─── Given data ───

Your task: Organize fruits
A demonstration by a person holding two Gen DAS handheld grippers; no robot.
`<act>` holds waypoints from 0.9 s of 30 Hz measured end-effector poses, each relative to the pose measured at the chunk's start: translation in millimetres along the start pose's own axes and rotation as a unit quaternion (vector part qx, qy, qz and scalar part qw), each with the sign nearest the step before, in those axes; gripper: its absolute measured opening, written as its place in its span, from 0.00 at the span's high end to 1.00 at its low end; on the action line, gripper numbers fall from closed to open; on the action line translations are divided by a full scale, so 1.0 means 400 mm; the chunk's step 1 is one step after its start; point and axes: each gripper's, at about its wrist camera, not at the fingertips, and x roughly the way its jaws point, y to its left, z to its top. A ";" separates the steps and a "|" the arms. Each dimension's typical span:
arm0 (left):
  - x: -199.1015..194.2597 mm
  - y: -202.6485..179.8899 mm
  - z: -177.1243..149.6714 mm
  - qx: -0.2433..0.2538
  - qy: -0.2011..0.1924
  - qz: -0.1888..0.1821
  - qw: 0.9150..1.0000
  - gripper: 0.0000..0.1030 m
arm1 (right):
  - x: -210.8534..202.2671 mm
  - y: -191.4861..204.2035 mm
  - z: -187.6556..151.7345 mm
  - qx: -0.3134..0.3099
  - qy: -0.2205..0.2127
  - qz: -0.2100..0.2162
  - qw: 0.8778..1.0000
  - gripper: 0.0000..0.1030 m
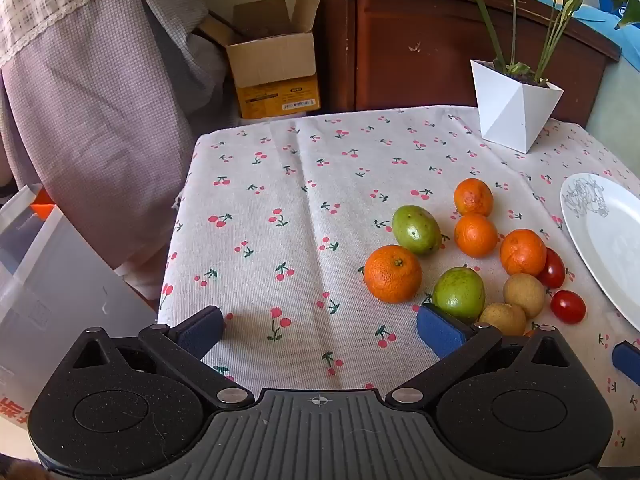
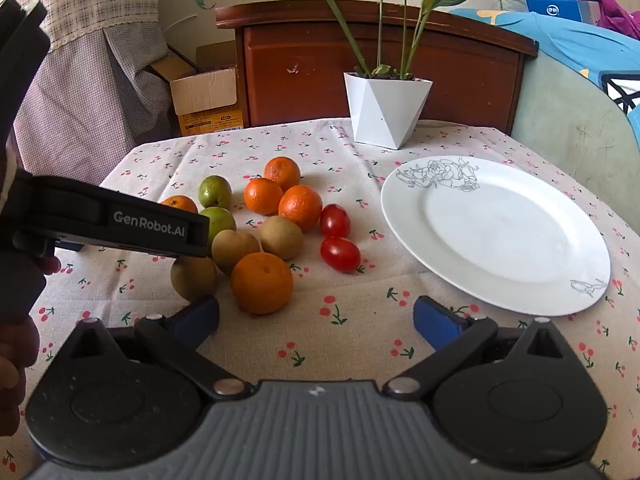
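A lived-in home room is indicated by a cherry-print tablecloth [image 1: 304, 216], a potted plant [image 2: 387, 108], a wooden cabinet [image 2: 380, 68], a checked curtain [image 1: 92, 80] and an opened cardboard box [image 1: 276, 68].

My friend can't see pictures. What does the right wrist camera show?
A pile of fruit lies on a cherry-print tablecloth beside an empty white plate. The open right gripper hovers in front, holding nothing; a potted plant stands behind.
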 end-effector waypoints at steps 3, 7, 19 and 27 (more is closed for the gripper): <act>-0.001 -0.001 -0.001 -0.001 -0.005 0.001 1.000 0.00 | 0.000 -0.001 0.000 0.001 0.001 0.001 1.000 0.01; -0.002 -0.003 -0.003 -0.001 -0.004 0.002 1.000 0.00 | 0.001 0.000 0.000 0.000 0.001 0.000 1.000 0.01; -0.006 0.000 0.003 -0.005 0.002 0.002 1.000 0.00 | 0.005 0.005 0.005 -0.001 0.004 -0.002 1.000 0.01; -0.009 0.004 0.005 -0.004 0.008 0.000 1.000 0.00 | 0.012 0.011 0.037 0.004 0.058 -0.008 0.998 0.01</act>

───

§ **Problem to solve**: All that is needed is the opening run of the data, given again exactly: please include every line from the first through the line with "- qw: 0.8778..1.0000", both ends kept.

§ **Answer to the exercise**:
Your task: Organize fruits
A demonstration by a person holding two Gen DAS handheld grippers; no robot.
`<act>` holds waypoints from 0.9 s of 30 Hz measured end-effector poses, each relative to the pose measured at the chunk's start: translation in millimetres along the start pose's own axes and rotation as a unit quaternion (vector part qx, qy, qz and scalar part qw), each with the sign nearest the step before, in those axes; gripper: its absolute measured opening, written as its place in its span, from 0.00 at the span's high end to 1.00 at its low end; on the action line, gripper numbers fall from closed to open; on the action line translations are divided by a full scale, so 1.0 means 400 mm; the chunk's step 1 is one step after its start; point and axes: each gripper's, at about its wrist camera, not at the fingertips, and x roughly the way its jaws point, y to its left, z to its top. A ";" separates the steps and a "|" the arms. Each dimension's typical span:
arm0 (left):
  - x: -199.1015..194.2597 mm
  - y: -202.6485..179.8899 mm
  - z: -177.1243..149.6714 mm
  - qx: -0.2433..0.2538
  - qy: -0.2011..0.1924
  - qz: -0.1888..0.1821
  - qw: 0.9150..1.0000
  - gripper: 0.0000..0.1030 m
arm1 (right):
  - x: -210.8534..202.2671 mm
  - y: -191.4861..204.2035 mm
  - z: -187.6556..151.7345 mm
  - qx: -0.3134..0.3099
  - qy: -0.2205..0.2127
  - qz: -0.2100..0.2162
  - qw: 0.8778..1.0000

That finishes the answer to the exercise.